WHAT TO PRODUCE => Take from the material every line that contains the word "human".

MATERIAL FOR THIS EXERCISE =>
====================

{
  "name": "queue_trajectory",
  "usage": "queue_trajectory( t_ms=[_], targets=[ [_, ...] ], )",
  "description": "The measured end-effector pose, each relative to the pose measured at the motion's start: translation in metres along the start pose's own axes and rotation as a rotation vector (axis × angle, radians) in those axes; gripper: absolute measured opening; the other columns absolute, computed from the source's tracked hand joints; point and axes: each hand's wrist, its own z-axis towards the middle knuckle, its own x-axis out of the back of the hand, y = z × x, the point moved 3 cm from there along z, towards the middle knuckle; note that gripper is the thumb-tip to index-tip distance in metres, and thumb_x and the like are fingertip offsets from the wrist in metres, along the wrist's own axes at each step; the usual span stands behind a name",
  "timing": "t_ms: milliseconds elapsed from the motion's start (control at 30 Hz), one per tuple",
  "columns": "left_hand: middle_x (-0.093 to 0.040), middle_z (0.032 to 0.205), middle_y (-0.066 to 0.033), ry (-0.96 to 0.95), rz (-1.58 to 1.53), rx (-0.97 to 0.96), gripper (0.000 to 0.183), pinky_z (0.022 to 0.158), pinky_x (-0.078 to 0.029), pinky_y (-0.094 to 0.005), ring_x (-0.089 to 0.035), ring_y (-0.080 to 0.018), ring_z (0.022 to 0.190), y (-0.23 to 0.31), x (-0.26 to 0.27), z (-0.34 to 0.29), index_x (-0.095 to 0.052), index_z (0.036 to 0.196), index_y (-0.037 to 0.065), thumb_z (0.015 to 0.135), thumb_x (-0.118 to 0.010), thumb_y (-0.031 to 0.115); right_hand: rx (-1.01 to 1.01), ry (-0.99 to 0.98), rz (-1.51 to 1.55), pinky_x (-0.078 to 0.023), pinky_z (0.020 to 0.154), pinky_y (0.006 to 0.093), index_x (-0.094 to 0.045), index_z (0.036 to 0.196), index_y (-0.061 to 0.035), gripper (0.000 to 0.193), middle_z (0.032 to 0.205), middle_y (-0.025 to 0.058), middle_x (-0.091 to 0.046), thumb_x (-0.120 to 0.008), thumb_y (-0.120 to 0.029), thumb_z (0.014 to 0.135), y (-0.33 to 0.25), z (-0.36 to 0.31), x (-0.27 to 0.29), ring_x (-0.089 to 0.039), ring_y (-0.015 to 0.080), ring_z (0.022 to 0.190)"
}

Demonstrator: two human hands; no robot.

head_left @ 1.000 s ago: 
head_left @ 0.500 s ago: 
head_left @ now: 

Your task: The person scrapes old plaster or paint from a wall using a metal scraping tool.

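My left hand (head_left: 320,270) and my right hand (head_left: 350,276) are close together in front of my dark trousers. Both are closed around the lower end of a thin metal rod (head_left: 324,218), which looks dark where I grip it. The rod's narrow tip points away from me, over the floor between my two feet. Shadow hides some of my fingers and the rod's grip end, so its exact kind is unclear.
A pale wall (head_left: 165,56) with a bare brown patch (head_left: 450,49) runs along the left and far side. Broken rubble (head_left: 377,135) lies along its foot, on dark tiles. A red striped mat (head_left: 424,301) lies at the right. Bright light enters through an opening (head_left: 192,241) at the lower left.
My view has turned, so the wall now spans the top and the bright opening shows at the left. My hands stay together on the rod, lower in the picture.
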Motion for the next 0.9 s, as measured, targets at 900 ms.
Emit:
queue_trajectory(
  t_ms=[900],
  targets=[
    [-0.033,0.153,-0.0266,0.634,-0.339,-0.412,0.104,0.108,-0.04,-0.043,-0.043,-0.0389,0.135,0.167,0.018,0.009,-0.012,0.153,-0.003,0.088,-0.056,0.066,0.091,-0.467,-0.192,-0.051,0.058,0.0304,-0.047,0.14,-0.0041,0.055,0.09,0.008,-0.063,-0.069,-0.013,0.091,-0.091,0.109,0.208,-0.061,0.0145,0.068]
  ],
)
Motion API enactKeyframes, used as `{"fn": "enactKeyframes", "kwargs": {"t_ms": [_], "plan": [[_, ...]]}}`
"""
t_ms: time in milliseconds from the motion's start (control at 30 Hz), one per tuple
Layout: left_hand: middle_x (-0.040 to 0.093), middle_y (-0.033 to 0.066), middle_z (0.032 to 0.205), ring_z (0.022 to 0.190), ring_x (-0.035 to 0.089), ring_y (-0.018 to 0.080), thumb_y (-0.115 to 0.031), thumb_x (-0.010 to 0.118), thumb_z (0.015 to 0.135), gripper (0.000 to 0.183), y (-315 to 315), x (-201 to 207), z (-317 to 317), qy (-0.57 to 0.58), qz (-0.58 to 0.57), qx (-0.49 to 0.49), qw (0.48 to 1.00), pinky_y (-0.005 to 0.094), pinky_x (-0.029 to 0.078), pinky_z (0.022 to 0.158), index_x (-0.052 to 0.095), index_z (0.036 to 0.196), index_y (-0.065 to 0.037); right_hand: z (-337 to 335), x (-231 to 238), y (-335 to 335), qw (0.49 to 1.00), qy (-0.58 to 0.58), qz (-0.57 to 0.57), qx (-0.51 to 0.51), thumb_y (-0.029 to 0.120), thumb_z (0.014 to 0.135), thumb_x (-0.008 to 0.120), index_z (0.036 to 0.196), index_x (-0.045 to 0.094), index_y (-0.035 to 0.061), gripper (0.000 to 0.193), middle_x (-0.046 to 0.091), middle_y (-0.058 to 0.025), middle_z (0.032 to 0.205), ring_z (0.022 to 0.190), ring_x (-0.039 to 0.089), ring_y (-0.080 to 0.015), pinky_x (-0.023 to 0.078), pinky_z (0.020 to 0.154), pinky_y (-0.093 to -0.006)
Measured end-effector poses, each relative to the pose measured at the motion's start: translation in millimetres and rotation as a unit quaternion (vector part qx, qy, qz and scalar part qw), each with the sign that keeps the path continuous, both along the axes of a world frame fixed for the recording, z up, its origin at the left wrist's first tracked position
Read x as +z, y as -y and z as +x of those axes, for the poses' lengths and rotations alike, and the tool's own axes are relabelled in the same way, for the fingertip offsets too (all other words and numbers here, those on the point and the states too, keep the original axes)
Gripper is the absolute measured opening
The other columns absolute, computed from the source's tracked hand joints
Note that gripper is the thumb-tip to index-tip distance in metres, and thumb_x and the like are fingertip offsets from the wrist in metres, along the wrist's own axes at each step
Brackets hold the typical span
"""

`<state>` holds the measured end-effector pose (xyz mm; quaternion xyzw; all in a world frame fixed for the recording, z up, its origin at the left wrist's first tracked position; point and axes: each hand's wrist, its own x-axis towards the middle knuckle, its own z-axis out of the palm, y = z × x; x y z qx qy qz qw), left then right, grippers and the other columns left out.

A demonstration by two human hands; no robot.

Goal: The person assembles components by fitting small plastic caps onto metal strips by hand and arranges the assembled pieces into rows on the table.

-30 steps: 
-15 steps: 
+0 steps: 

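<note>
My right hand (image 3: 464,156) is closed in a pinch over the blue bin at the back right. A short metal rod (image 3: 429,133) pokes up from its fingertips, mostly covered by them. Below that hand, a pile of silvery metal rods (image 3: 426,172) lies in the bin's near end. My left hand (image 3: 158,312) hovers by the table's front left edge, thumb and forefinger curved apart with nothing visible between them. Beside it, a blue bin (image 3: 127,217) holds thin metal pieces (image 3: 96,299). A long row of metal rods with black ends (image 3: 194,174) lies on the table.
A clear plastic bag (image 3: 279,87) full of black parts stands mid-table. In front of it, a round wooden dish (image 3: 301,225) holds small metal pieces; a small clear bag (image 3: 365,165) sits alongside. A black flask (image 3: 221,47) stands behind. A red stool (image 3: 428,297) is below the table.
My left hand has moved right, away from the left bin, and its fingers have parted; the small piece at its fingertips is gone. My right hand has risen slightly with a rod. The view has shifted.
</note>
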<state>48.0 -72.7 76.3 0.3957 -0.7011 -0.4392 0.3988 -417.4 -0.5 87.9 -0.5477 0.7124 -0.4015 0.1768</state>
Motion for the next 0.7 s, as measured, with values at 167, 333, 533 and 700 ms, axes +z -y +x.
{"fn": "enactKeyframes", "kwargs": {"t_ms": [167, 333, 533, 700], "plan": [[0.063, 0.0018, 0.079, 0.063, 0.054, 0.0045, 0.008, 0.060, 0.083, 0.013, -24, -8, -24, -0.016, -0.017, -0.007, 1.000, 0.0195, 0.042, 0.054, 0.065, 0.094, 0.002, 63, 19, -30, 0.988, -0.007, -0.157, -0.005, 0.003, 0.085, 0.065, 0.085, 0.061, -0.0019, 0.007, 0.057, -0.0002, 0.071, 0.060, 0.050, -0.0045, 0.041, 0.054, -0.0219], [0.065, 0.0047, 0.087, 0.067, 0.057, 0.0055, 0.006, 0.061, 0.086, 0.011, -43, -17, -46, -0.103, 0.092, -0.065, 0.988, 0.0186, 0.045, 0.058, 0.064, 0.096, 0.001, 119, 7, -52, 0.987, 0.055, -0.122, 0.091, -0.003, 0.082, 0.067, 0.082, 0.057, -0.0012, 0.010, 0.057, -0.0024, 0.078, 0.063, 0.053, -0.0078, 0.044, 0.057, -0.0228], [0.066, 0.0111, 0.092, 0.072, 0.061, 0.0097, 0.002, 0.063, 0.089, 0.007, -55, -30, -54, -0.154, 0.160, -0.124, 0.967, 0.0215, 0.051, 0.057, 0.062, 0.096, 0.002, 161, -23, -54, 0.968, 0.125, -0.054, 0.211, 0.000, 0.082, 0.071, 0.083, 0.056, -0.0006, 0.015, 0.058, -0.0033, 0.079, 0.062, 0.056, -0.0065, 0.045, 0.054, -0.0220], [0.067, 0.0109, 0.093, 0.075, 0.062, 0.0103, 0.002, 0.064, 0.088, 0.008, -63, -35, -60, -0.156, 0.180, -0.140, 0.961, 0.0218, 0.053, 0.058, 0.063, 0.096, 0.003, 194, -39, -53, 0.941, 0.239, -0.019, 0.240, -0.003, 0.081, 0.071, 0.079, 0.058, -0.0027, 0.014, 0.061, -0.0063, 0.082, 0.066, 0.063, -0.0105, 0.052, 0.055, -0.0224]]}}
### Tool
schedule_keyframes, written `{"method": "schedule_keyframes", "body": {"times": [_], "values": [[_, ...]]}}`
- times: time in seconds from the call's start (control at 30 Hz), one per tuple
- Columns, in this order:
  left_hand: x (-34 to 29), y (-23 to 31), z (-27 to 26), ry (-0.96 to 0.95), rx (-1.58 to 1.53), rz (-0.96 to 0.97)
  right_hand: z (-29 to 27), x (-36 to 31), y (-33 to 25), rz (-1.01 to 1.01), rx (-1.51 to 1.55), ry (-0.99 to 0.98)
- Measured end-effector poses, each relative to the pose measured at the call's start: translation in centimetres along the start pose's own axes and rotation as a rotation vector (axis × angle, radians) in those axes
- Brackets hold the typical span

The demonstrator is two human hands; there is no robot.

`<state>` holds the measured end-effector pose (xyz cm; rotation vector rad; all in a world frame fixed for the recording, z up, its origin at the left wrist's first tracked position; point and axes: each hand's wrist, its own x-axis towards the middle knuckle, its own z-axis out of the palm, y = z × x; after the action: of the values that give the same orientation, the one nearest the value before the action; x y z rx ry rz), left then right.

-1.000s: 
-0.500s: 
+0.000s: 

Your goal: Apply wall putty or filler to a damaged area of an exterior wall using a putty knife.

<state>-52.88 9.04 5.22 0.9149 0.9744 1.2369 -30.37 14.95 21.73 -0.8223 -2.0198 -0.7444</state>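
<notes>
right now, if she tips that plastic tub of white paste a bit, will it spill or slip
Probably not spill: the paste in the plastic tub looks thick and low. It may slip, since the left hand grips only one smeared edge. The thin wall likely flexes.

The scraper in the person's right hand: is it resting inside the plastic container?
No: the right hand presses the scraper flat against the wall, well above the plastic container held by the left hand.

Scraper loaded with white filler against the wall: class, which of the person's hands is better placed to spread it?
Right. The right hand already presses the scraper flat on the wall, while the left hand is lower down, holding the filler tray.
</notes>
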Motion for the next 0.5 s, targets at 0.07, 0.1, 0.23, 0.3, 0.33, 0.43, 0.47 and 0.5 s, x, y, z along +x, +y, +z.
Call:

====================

ANSWER SECTION =>
Demonstrator: two human hands; no robot.
A demonstration by two human hands; no robot.
The demonstrator is two human hands; there is no robot.

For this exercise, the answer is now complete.